Member of the Newfoundland House of Assembly for Conception Bay and Carbonear
- In office 1842–1865
- Monarch: Queen Victoria
- Premier: Philip Francis Little; John Kent; Hugh Hoyles;
- Preceded by: James Power
- Succeeded by: John Rorke

Personal details
- Born: Edmund Hanrahan 1802 Carbonear, Colony of Newfoundland
- Died: February 1875 (aged 72–73) Ferryland, Colony of Newfoundland
- Party: Liberal
- Occupation: Politician, Businessman

= Edmund Hanrahan =

Newfoundland politician

Edmund Hanrahan (1802 - February 1875) was a political figure in Newfoundland. He represented Conception Bay from 1842 to 1854 and Carbonear from 1855 to 1862 in the Newfoundland and Labrador House of Assembly as a Liberal.

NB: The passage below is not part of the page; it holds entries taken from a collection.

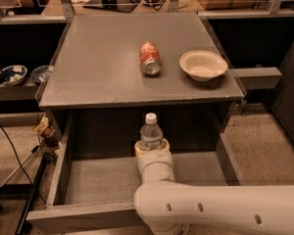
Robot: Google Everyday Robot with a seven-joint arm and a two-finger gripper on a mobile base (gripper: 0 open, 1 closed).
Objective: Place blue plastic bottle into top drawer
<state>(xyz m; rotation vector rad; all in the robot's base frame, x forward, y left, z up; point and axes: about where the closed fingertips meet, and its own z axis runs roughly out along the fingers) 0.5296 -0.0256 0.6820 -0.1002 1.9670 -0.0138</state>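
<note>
The blue plastic bottle (151, 132) is a small clear bottle with a white cap. It stands upright in my gripper (151, 148), and its lower part is hidden by the gripper. The gripper is shut on it and holds it over the back middle of the open top drawer (103, 180). The drawer is pulled out from under the grey cabinet top (98, 62). My white arm (220, 209) reaches in over the drawer's front edge and covers its front right. The drawer's knob is out of view.
A red soda can (149, 58) lies on its side on the cabinet top, with a cream bowl (203, 64) to its right. Small bowls (12, 74) sit on a low shelf at the left. Cables and a stand are at the lower left.
</note>
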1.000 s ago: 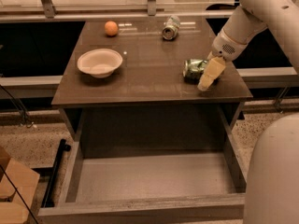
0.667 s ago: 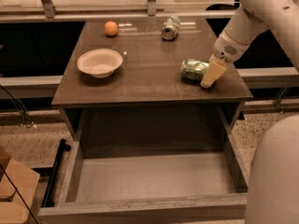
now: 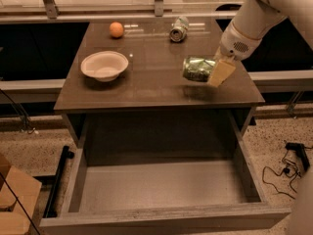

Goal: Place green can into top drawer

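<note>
The green can [image 3: 198, 68] lies on its side, held a little above the right part of the brown tabletop [image 3: 146, 82]. My gripper [image 3: 215, 71] is shut on the can from its right end, with a pale finger [image 3: 221, 73] showing in front. The top drawer [image 3: 161, 186] is pulled fully open below the table's front edge, its pale grey floor bare. The can is over the table, behind the drawer's right part.
A white bowl [image 3: 104, 65] sits at the table's left. An orange [image 3: 116, 30] lies at the back left. A silver-grey can [image 3: 178, 29] lies on its side at the back middle. A cardboard box [image 3: 14, 199] and cables [image 3: 288, 165] are on the floor.
The gripper has lifted the green can slightly off the tabletop and carried it a little left. The drawer and other objects have not moved.
</note>
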`<state>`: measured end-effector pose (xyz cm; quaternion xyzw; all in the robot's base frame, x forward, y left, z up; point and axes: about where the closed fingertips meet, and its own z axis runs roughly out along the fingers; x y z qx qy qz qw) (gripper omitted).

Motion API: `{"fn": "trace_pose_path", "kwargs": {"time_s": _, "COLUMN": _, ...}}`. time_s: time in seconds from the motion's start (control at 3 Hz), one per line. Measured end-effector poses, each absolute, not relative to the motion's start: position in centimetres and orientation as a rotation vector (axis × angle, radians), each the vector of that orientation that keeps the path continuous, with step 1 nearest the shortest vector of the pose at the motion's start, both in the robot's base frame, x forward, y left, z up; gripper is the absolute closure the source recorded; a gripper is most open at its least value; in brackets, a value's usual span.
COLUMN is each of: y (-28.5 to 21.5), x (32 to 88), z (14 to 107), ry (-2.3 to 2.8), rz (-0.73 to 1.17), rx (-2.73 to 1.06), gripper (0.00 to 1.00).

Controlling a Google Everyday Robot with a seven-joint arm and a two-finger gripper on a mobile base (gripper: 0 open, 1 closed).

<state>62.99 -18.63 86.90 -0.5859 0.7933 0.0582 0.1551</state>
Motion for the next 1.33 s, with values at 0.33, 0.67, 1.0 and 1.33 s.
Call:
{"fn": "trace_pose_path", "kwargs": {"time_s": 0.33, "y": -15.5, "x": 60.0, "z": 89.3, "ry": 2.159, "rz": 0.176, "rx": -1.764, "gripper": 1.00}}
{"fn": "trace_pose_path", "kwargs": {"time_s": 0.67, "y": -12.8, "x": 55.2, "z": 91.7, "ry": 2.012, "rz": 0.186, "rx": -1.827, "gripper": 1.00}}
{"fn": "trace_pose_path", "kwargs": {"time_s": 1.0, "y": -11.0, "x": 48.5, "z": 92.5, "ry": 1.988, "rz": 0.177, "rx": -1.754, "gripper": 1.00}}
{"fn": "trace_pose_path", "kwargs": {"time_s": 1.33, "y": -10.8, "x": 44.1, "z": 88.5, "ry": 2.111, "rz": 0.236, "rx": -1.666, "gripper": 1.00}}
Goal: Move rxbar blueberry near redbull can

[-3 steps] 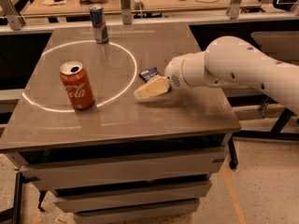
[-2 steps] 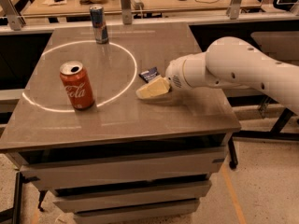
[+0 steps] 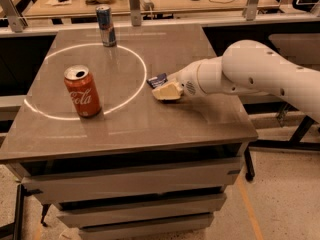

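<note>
The rxbar blueberry [image 3: 157, 80] is a small dark blue wrapper lying flat on the table, just right of a white ring marked on the tabletop. My gripper [image 3: 167, 91] is low over the table, right against the bar's near right side, and covers part of it. The white arm reaches in from the right. The redbull can [image 3: 106, 26], slim and blue-and-silver, stands upright at the table's far edge, well to the far left of the bar.
A red Coca-Cola can [image 3: 82, 91] stands upright at the near left inside the white ring. The grey table [image 3: 200, 129] has drawers below. A bench with clutter runs behind the table, with posts at its edge.
My gripper has shifted slightly farther back and to the right, closer beside the bar. The bar and both cans have not moved.
</note>
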### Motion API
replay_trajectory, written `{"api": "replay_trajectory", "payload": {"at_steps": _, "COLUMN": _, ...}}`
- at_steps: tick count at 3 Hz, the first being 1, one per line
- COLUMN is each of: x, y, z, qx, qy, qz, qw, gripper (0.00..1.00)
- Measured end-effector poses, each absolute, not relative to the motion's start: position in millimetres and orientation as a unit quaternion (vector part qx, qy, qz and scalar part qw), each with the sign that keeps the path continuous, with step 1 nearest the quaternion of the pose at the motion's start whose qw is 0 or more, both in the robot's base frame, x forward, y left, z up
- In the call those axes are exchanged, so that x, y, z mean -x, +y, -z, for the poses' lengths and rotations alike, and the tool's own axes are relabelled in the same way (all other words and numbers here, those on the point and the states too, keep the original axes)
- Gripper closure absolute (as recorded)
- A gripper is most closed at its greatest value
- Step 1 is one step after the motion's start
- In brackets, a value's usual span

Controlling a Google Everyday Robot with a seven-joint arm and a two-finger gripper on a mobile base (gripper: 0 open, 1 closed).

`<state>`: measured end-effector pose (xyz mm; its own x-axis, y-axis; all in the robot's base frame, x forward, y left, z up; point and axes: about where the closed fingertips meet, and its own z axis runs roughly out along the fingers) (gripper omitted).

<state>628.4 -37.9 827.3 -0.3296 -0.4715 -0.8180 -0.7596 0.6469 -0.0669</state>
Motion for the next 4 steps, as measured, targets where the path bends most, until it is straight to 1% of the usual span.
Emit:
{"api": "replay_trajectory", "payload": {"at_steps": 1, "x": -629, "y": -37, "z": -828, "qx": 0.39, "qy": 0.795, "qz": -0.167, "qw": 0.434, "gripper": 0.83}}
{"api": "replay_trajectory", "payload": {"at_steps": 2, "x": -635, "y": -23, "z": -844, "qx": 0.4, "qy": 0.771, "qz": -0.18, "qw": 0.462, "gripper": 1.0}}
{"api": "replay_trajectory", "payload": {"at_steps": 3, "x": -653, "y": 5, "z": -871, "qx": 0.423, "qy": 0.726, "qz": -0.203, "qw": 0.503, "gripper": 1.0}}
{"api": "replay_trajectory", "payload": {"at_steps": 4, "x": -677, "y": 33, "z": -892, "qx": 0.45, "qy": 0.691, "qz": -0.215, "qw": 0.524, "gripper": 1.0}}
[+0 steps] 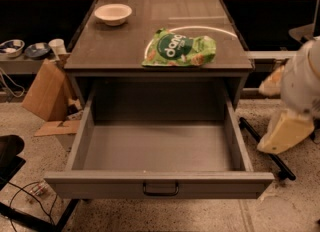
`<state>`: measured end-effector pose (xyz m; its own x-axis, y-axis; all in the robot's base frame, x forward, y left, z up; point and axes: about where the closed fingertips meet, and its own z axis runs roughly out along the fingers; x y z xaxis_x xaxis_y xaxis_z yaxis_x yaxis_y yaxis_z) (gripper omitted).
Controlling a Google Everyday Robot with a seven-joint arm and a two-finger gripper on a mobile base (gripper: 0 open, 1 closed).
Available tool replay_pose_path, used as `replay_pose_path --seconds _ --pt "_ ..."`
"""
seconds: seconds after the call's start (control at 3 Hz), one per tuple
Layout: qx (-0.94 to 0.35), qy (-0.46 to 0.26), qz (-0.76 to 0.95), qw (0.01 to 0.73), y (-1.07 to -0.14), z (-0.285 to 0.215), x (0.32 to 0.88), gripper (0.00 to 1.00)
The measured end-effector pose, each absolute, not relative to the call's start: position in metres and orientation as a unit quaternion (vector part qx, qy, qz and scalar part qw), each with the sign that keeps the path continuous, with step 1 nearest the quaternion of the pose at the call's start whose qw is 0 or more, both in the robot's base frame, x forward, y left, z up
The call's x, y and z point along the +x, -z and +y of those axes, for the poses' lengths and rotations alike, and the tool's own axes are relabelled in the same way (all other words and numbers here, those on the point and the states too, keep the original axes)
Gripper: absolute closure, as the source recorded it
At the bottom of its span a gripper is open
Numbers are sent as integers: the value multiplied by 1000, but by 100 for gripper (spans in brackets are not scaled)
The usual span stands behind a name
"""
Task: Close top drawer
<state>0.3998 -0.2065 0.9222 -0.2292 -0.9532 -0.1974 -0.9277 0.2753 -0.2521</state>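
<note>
Top drawer (100, 187) sits pulled fully out toward the near side, handle (160, 190) at centre. Tool (284, 132) hangs at right, well apart; open or closed, can't tell. Best to push the front squarely at centre, straight toward the far side.

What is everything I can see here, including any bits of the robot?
wide grey top drawer with small dark handle: one, grey, pulled open under the counter, nothing inside.
flat brown counter: one, brown, above the drawer.
round white bowl: one, white, counter's back left.
crinkly green snack bag: one, green, counter's middle right.
brown cardboard box: one, brown, floor at left.
small dishes: two, pale and dark, low shelf far left.
pale cup: one, whitish, same shelf.
robot arm: one, white and cream, right edge beside the drawer.
gripper: none in view.
</note>
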Motion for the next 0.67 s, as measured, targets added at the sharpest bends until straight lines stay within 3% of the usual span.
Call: replay_pose_path --seconds 0.67 --pt "-603 70 789 100 -809 -195 356 76"
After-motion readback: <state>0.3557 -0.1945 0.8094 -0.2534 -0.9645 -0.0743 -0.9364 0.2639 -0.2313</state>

Hanrahan was born in Carbonear. He served in the Newfoundland cabinet as surveyor general from 1855 to 1861. Hanrahan resigned his seat in 1862 after he was named acting appraiser to the General Water Company. In 1863, he was named stipendiary magistrate at Ferryland. He was named sheriff for the southern district in 1872. Hanrahan died in Ferryland in 1875.